| Action item |
Below are lines of data, and only some are wanted. Please repeat exactly those from the line that has "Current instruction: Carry" through the line that has "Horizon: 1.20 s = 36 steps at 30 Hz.".

| Supplied data |
Content starts
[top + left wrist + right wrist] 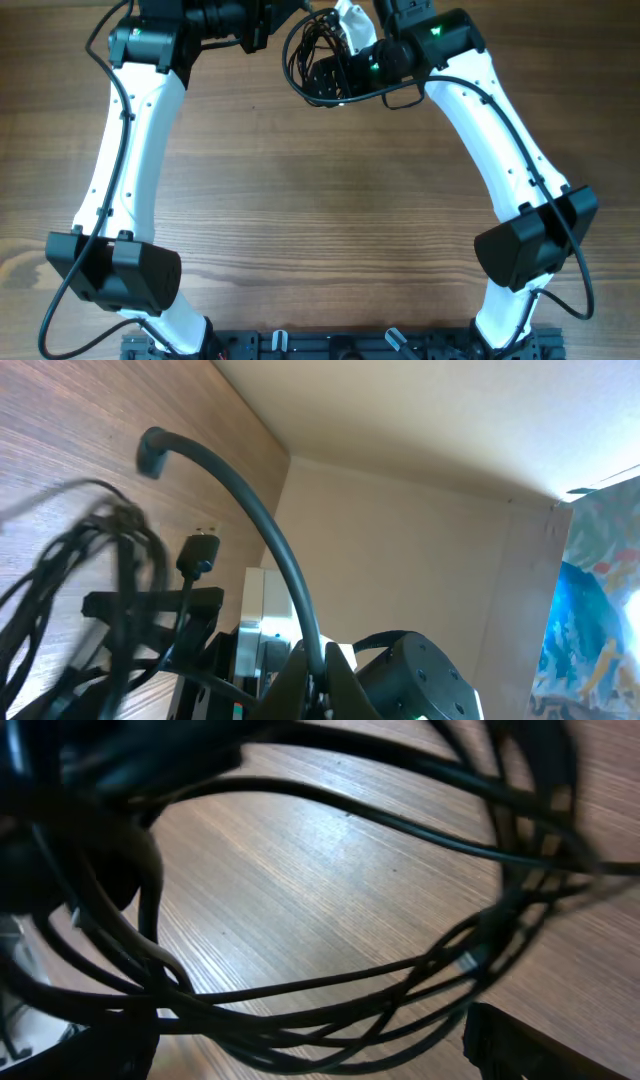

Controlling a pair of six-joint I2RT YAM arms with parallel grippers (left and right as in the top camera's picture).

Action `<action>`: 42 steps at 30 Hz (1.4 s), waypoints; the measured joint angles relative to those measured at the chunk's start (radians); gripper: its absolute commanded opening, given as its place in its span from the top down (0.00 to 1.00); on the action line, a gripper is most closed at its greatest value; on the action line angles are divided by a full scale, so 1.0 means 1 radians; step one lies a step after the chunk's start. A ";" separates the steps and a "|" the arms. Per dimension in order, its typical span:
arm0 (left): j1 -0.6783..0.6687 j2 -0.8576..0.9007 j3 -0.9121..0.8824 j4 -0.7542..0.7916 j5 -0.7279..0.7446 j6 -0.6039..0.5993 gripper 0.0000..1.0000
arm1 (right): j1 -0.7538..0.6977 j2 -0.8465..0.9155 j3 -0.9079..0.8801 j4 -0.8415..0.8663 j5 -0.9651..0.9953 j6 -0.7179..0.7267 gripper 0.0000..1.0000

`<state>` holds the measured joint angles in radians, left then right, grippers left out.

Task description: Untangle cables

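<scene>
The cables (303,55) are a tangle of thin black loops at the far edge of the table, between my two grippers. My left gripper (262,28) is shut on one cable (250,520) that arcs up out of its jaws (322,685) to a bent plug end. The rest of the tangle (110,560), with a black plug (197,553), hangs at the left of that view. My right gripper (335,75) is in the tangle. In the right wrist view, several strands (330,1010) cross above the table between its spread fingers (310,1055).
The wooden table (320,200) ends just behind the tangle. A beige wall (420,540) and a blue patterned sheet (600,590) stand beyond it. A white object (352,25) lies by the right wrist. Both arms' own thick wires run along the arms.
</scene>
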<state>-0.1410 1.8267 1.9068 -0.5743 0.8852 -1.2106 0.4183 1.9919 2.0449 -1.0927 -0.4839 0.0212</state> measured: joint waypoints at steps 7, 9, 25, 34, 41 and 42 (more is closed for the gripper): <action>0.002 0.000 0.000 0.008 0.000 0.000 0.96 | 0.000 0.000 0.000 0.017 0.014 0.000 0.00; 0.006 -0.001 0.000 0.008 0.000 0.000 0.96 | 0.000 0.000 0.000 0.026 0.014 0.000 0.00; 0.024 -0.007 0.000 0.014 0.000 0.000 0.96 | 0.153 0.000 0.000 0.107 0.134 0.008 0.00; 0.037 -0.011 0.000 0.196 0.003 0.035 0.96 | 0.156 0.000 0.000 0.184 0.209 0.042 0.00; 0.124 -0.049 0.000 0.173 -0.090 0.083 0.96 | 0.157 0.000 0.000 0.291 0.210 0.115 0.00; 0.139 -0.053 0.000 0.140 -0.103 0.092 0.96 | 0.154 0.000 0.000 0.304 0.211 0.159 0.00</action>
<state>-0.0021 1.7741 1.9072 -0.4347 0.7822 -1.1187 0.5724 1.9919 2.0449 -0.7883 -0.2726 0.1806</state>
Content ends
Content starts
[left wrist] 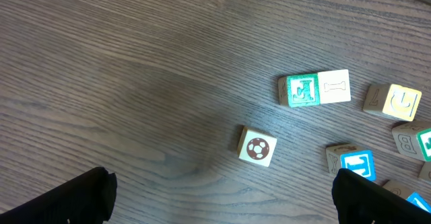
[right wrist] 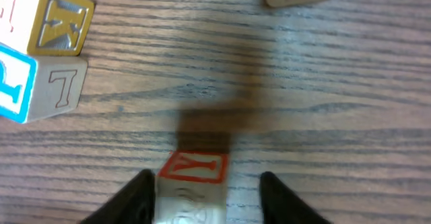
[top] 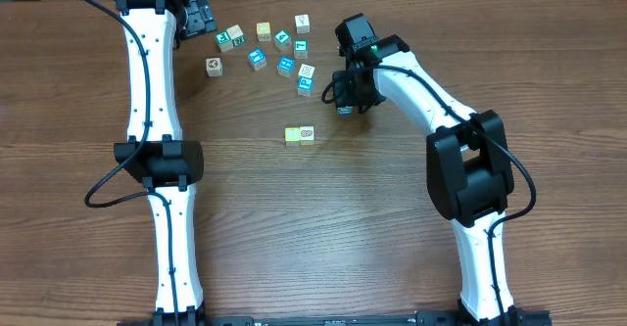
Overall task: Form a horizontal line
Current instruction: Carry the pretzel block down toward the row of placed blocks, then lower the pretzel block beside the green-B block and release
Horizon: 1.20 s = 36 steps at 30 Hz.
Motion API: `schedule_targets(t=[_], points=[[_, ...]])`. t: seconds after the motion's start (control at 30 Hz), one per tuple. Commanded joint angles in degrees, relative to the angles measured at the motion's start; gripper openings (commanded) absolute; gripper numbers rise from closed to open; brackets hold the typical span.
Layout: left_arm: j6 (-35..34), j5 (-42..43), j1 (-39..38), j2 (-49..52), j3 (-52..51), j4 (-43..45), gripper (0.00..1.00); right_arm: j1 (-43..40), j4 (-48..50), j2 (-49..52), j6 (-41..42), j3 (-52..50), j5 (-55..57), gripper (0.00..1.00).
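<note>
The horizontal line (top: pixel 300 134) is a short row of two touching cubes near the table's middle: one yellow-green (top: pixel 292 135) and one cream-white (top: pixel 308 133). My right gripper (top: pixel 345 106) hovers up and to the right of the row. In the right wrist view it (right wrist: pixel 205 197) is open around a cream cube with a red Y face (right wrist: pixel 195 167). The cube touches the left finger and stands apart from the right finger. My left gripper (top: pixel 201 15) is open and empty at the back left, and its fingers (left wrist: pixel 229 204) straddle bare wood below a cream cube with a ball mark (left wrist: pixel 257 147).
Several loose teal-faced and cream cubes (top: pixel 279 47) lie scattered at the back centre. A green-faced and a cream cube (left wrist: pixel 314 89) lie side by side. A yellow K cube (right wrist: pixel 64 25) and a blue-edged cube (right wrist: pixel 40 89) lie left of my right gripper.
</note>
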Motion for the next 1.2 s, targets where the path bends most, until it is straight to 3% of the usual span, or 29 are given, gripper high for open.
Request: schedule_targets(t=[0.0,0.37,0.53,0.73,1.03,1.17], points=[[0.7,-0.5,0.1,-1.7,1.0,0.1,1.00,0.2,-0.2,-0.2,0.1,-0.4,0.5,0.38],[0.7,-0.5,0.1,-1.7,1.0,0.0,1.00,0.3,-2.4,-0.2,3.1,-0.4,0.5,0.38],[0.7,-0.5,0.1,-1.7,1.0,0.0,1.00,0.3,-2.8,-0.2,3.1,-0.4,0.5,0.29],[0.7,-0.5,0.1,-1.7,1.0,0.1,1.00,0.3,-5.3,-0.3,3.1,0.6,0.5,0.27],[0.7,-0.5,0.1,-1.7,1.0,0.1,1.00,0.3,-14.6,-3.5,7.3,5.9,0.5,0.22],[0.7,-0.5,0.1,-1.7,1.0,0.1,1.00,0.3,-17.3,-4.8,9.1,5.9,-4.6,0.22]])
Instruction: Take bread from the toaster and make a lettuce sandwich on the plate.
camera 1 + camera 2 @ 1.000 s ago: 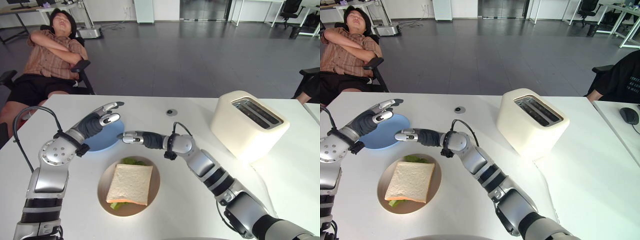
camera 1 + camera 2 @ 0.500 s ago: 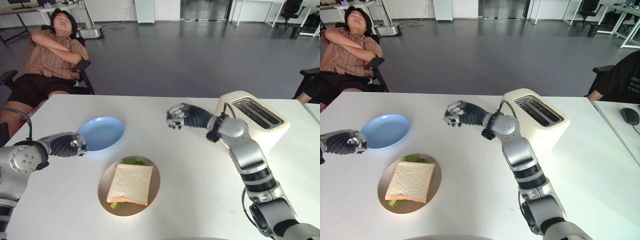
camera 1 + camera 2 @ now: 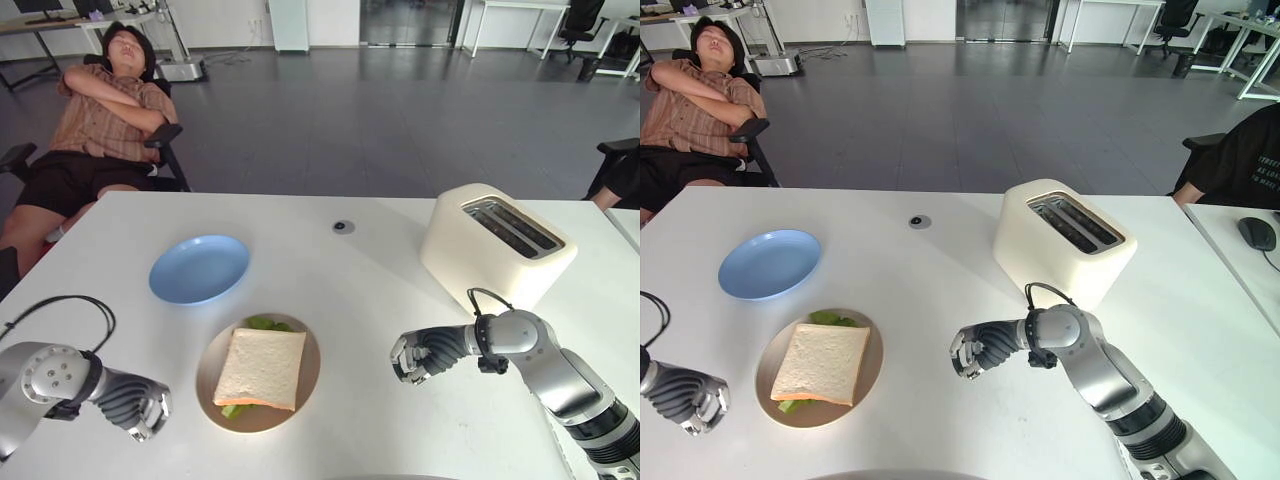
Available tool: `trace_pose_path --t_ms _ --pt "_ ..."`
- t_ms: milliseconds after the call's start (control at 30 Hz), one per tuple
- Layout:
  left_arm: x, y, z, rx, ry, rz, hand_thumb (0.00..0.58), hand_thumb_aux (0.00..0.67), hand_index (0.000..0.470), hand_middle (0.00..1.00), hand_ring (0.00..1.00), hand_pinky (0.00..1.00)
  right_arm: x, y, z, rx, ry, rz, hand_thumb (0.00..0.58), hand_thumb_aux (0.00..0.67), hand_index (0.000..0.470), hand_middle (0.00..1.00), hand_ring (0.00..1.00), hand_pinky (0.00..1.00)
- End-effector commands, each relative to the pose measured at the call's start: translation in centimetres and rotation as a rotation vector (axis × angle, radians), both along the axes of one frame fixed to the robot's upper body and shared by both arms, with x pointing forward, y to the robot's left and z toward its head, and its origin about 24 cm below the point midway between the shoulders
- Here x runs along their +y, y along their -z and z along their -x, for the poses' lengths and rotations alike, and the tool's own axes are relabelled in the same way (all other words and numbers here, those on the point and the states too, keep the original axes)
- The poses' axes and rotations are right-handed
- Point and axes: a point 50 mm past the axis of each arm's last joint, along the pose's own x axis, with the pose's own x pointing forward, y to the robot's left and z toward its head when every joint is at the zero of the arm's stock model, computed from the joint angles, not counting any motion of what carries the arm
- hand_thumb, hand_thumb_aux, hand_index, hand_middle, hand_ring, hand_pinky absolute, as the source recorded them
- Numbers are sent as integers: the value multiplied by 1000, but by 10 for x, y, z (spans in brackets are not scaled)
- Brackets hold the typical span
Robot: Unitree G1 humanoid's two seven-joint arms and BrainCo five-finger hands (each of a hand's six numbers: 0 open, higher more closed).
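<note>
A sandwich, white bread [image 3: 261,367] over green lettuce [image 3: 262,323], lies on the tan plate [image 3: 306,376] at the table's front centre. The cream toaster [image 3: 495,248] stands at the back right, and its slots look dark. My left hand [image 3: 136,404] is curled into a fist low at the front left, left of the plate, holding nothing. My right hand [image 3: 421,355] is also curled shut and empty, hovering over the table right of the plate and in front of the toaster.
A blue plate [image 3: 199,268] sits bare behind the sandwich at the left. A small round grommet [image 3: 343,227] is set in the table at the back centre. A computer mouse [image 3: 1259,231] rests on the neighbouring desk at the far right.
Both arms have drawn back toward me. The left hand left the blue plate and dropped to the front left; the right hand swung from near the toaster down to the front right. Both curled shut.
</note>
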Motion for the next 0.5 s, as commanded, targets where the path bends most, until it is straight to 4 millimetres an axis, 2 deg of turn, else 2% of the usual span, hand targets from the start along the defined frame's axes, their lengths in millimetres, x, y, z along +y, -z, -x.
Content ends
| Response to this exercise |
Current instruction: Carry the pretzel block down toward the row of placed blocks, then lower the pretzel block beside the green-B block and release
Horizon: 1.20 s = 36 steps at 30 Hz.

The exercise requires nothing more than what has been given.